Cranking up the verbal ante before the opening Test, Johnson reckons (for no obvious reason) that Pietersen is “under pressure. We’ve been talking about getting in a few nice ones right at the top of the badge. No-one likes that ball into the ribs so it’s definitely part of my plan to intimidate the guy”.
KP was never likely to let this go past his off stump without playing a shot and, true to form, he responded with a “bring it on, sonny, I can hardly wait” riposte. There’s already plenty to look forward to and the prospect of Johnson bowling short to England’s most belligerent, not to mention most cocksure, batsman ought to raise the entertainment level even more this summer.
The first batsman on whom Johnson inflicted pain, with a nasty blow on an unprotected head, actually prompted him to bowl spin for the rest of the innings. That was in his club cricket days. He’s not quite so squeamish any more. He twice broke bones in Graeme Smith’s hand against the South Africans last winter and, if he does score a bull’s-eye with Pietersen this summer, don’t expect him to revert to a long spell of sympathetic off-breaks.

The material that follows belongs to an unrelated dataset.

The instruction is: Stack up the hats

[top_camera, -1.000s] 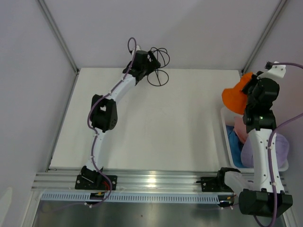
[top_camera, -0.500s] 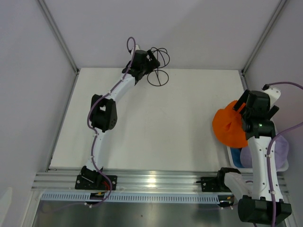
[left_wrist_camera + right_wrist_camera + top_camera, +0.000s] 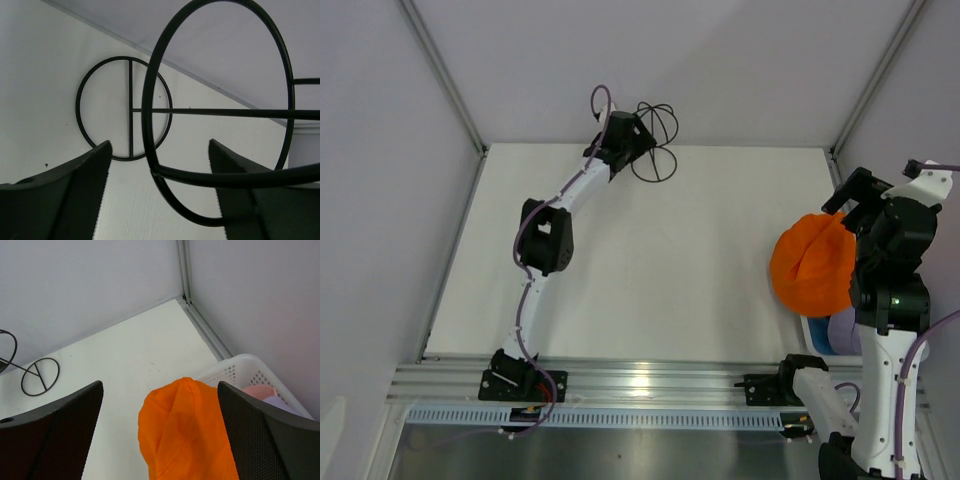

“I’m not one for verbal confrontation particularly,” says Johnson, “but intimidation with the ball is part of my armoury and it’s something I’ve definitely taken into my game a bit more often. The key for me to taking wickets is to swing the ball, back into the right-hander, away to the left-hander, but you want to stamp your authority on a batsman, and yeah, there’ll be a few short ones coming down.”
Johnson, who was 12th man for every one of the five Tests in the 2006-07 series in Australia, has yet to play his first Ashes Test and says he’s never been more “pumped” for anything in his life. The England and Wales Cricket Board have done their best to deflate him by siting the first encounter in Cardiff, though he insists that won’t make him any less fired up.
“Mate, I honestly don’t care where it starts. I just want to get out there and play. But if you were to ask me where I’ve always dreamt of playing in an Ashes Test then, like most people, it would be Lord’s. I’ve never even been inside the pavilion or the Long Room, although I did see a Test there in 1999, when New Zealand were touring. I was 17 and had hardly travelled anywhere, so the whole thing was pretty exciting.”
A pivotal moment in 2005 was when Glenn McGrath missed the second Test after treading on a ball and turning his ankle. To suggest that Johnson is now as crucial to Australia’s pace attack as McGrath once was is not being fanciful. The Australians have a system of ranking their players and paying them accordingly. The only member of this squad on a more lucrative contract is the captain, Ricky Ponting.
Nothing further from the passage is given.